The task: Each line of the listing below must be retyped exactly, with images left out.

◇ ◇ ◇ ◇ ◇ ◇ ◇

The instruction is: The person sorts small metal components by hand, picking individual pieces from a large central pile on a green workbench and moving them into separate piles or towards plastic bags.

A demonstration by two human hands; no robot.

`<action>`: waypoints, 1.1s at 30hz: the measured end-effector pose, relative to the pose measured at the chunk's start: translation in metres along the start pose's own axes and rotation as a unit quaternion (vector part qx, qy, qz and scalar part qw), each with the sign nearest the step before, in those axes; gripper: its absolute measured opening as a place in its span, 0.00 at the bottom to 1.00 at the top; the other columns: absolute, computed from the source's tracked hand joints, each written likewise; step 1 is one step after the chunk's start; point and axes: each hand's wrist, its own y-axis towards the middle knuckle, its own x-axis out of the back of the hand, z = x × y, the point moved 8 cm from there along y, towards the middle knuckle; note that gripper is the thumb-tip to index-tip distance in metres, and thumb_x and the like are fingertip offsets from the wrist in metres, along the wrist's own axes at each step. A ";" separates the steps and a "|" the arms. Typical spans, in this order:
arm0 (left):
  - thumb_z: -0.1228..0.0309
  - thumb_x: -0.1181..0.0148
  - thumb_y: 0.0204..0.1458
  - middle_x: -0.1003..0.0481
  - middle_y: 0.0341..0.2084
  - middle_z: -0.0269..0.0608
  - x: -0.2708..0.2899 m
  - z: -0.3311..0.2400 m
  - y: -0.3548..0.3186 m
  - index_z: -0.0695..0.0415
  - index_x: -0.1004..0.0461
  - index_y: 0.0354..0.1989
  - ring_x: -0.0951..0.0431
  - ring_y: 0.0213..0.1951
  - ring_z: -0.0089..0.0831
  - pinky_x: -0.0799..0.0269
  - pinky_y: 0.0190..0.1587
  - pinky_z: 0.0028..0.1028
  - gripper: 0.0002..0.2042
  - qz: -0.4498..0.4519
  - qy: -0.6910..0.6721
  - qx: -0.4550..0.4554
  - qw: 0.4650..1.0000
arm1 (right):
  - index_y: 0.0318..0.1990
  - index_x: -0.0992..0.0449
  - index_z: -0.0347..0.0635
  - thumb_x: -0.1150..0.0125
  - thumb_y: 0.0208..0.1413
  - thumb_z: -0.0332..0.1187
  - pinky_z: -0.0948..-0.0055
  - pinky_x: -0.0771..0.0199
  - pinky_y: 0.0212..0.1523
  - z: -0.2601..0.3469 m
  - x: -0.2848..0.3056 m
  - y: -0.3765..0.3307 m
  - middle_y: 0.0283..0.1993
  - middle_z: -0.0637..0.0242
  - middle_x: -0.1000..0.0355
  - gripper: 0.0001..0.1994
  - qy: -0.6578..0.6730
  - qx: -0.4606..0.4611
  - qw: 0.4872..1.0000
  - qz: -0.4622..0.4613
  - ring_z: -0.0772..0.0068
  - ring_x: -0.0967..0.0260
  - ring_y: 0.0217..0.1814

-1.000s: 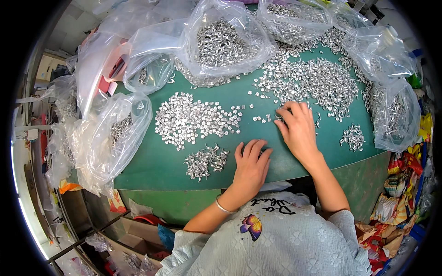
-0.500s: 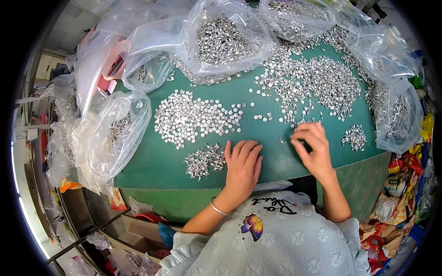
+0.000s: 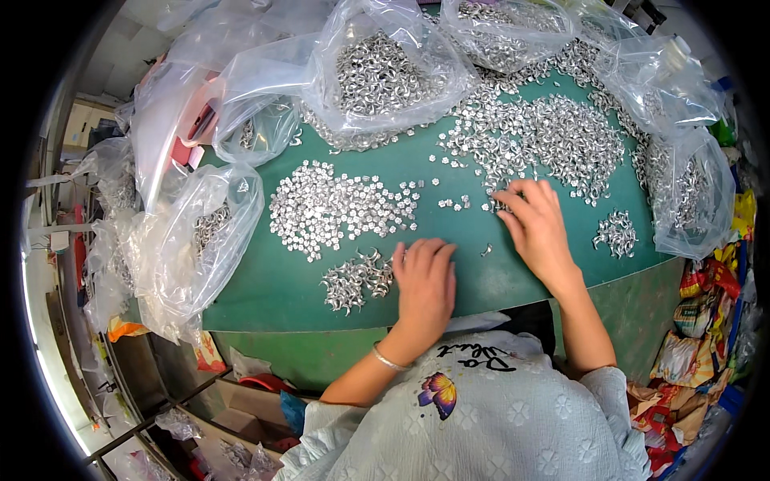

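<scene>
A green bench (image 3: 449, 276) carries everything under the hands. Clear plastic bags ring its far and side edges — one large bag (image 3: 385, 68) beyond the left hand bulges with small silver metal pieces, another bag (image 3: 188, 240) sags off the bench edge to the left of it, and a third bag (image 3: 690, 192) stands to the right of the right hand. Just beyond the right hand spreads the widest loose heap of metal pieces (image 3: 553, 140). A flatter, tidier patch of pieces (image 3: 337, 207) lies beyond the left hand. A small clump of curled pieces (image 3: 353, 280) touches the left hand's fingertips on their left side, and a still smaller clump (image 3: 616, 232) sits just right of the right hand.

The left hand (image 3: 425, 280) lies flat, palm down, fingers loose, grasping nothing. The right hand (image 3: 536, 224) rests palm down too — its fingertips touch the near edge of the loose heap; whether they pinch a piece I cannot tell. One stray piece (image 3: 486, 251) lies between the hands.
</scene>
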 end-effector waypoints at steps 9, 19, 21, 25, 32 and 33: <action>0.77 0.36 0.49 0.29 0.45 0.42 -0.015 -0.010 0.006 0.59 0.28 0.51 0.30 0.49 0.40 0.42 0.53 0.39 0.19 0.025 -0.029 -0.016 0.999 | 0.34 0.22 0.40 0.33 0.45 0.25 0.65 0.39 0.45 0.008 -0.001 -0.017 0.41 0.67 0.30 0.08 -0.049 0.054 0.994 0.076 0.63 0.36 0.44; 0.76 0.37 0.49 0.31 0.43 0.41 -0.041 -0.023 0.017 0.59 0.27 0.48 0.30 0.45 0.38 0.40 0.49 0.37 0.16 0.060 -0.031 -0.033 0.997 | 0.36 0.21 0.41 0.32 0.47 0.28 0.64 0.40 0.43 0.002 0.004 -0.007 0.41 0.68 0.30 0.08 -0.035 0.005 0.999 -0.012 0.62 0.36 0.44; 0.77 0.38 0.49 0.31 0.42 0.41 -0.040 -0.019 0.016 0.58 0.27 0.47 0.30 0.44 0.38 0.40 0.47 0.36 0.15 0.056 -0.035 -0.039 0.997 | 0.37 0.21 0.41 0.32 0.47 0.28 0.64 0.40 0.43 0.002 -0.003 -0.012 0.41 0.68 0.31 0.09 -0.049 0.016 0.999 0.012 0.62 0.37 0.45; 0.79 0.39 0.50 0.30 0.40 0.42 -0.030 -0.009 0.011 0.58 0.27 0.47 0.29 0.43 0.39 0.39 0.47 0.35 0.15 0.051 -0.033 -0.040 0.997 | 0.37 0.22 0.41 0.32 0.47 0.27 0.63 0.41 0.43 0.002 0.003 -0.018 0.39 0.68 0.31 0.09 -0.034 -0.004 0.999 0.008 0.63 0.37 0.44; 0.79 0.40 0.52 0.29 0.46 0.47 -0.032 -0.013 0.016 0.59 0.31 0.54 0.29 0.47 0.44 0.36 0.47 0.37 0.19 0.052 -0.082 -0.011 0.995 | 0.36 0.22 0.41 0.33 0.45 0.26 0.64 0.40 0.45 0.019 -0.011 -0.022 0.38 0.67 0.31 0.09 -0.034 0.044 0.998 0.035 0.62 0.36 0.43; 0.79 0.39 0.51 0.30 0.46 0.47 -0.031 -0.012 0.015 0.59 0.31 0.55 0.29 0.47 0.44 0.35 0.47 0.37 0.20 0.051 -0.090 -0.006 0.995 | 0.36 0.22 0.40 0.33 0.44 0.25 0.64 0.39 0.46 0.021 -0.014 -0.025 0.39 0.66 0.30 0.09 -0.021 0.054 0.997 0.052 0.62 0.35 0.44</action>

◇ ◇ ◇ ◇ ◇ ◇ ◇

Reply to the exercise:
The instruction is: The person sorts small metal components by hand, picking individual pieces from a large central pile on a green workbench and moving them into separate piles or towards plastic bags.

A demonstration by two human hands; no robot.

`<action>`: waypoints, 1.1s at 30hz: the measured end-effector pose, relative to the pose measured at the chunk's start: translation in metres along the start pose's own axes and rotation as a unit quaternion (vector part qx, qy, qz and scalar part qw), each with the sign nearest the step before, in those axes; gripper: its absolute measured opening as a place in its span, 0.00 at the bottom to 1.00 at the top; the other columns: absolute, computed from the source's tracked hand joints, each written likewise; step 1 is one step after the chunk's start; point and axes: each hand's wrist, its own y-axis towards the middle knuckle, its own x-axis out of the back of the hand, z = x × y, the point moved 8 cm from there along y, towards the middle knuckle; note that gripper is the thumb-tip to index-tip distance in metres, and thumb_x and the like are fingertip offsets from the wrist in metres, along the wrist's own axes at each step. A ";" separates the steps and a "|" the arms. Typical spans, in this order:
arm0 (left):
  - thumb_z: -0.1228..0.0309
  - thumb_x: -0.1181..0.0148
  - thumb_y: 0.0204..0.1458
  - middle_x: -0.1003..0.0481
  - middle_y: 0.0341..0.2084
  - middle_z: -0.0269..0.0608
  - x: -0.2708..0.2899 m
  - z: -0.3311..0.2400 m
  - y: -0.3548..0.3186 m
  - index_z: -0.0695..0.0415
  - index_x: -0.1004..0.0461
  - index_y: 0.0354..0.1989
  - ring_x: -0.0951..0.0431
  - ring_y: 0.0213..0.1951
  - ring_z: -0.0089..0.0831
  - pinky_x: -0.0799..0.0269
  - pinky_y: 0.0190..0.1587
  - pinky_z: 0.0028..0.1028
  - gripper: 0.0002..0.2042
  - qz: -0.4498..0.4519
  - qy: -0.6910..0.6721
  - qx: -0.4550..0.4554
  - qw: 0.4650..1.0000
arm1 (right):
  - index_y: 0.0318..0.1990
  - index_x: -0.0992..0.0449
  - index_z: -0.0347..0.0635
  - thumb_x: -0.1150..0.0125
  - thumb_y: 0.0208..0.1413
  - thumb_z: -0.0332..0.1187
  - pinky_z: -0.0948..-0.0055
  - pinky_x: -0.0771..0.0199
  - pinky_y: 0.0212..0.1523
  - z: -0.2601..0.3469 m
  - x: -0.2848..0.3056 m
  - y: -0.3765..0.3307 m
  - middle_y: 0.0283..0.1993
  - middle_z: -0.0637..0.0242
  - middle_x: -0.1000..0.0355
  - gripper: 0.0001..0.1994
  - qy: -0.6578..0.6730
  - qx: -0.4606..0.4611
  - qw: 0.4872..1.0000
  - qz: -0.4622..0.4613
  - ring_z: -0.0772..0.0068
  - ring_x: -0.0967..0.0260
  - ring_y: 0.0217..0.1814

-1.000s: 
-0.500s: 
+0.000s: 

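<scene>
A green bench (image 3: 449, 276) carries everything under the hands. Clear plastic bags ring its far and side edges — one large bag (image 3: 385, 68) beyond the left hand bulges with small silver metal pieces, another bag (image 3: 188, 240) sags off the bench edge to the left of it, and a third bag (image 3: 690, 192) stands to the right of the right hand. Just beyond the right hand spreads the widest loose heap of metal pieces (image 3: 553, 140). A flatter, tidier patch of pieces (image 3: 337, 207) lies beyond the left hand. A small clump of curled pieces (image 3: 353, 280) touches the left hand's fingertips on their left side, and a still smaller clump (image 3: 616, 232) sits just right of the right hand.

The left hand (image 3: 425, 280) lies flat, palm down, fingers loose, grasping nothing. The right hand (image 3: 536, 224) rests palm down too — its fingertips touch the near edge of the loose heap; whether they pinch a piece I cannot tell. One stray piece (image 3: 486, 251) lies between the hands.
</scene>
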 end-effector waypoints at steps 9, 19, 21, 25, 32 and 33: <action>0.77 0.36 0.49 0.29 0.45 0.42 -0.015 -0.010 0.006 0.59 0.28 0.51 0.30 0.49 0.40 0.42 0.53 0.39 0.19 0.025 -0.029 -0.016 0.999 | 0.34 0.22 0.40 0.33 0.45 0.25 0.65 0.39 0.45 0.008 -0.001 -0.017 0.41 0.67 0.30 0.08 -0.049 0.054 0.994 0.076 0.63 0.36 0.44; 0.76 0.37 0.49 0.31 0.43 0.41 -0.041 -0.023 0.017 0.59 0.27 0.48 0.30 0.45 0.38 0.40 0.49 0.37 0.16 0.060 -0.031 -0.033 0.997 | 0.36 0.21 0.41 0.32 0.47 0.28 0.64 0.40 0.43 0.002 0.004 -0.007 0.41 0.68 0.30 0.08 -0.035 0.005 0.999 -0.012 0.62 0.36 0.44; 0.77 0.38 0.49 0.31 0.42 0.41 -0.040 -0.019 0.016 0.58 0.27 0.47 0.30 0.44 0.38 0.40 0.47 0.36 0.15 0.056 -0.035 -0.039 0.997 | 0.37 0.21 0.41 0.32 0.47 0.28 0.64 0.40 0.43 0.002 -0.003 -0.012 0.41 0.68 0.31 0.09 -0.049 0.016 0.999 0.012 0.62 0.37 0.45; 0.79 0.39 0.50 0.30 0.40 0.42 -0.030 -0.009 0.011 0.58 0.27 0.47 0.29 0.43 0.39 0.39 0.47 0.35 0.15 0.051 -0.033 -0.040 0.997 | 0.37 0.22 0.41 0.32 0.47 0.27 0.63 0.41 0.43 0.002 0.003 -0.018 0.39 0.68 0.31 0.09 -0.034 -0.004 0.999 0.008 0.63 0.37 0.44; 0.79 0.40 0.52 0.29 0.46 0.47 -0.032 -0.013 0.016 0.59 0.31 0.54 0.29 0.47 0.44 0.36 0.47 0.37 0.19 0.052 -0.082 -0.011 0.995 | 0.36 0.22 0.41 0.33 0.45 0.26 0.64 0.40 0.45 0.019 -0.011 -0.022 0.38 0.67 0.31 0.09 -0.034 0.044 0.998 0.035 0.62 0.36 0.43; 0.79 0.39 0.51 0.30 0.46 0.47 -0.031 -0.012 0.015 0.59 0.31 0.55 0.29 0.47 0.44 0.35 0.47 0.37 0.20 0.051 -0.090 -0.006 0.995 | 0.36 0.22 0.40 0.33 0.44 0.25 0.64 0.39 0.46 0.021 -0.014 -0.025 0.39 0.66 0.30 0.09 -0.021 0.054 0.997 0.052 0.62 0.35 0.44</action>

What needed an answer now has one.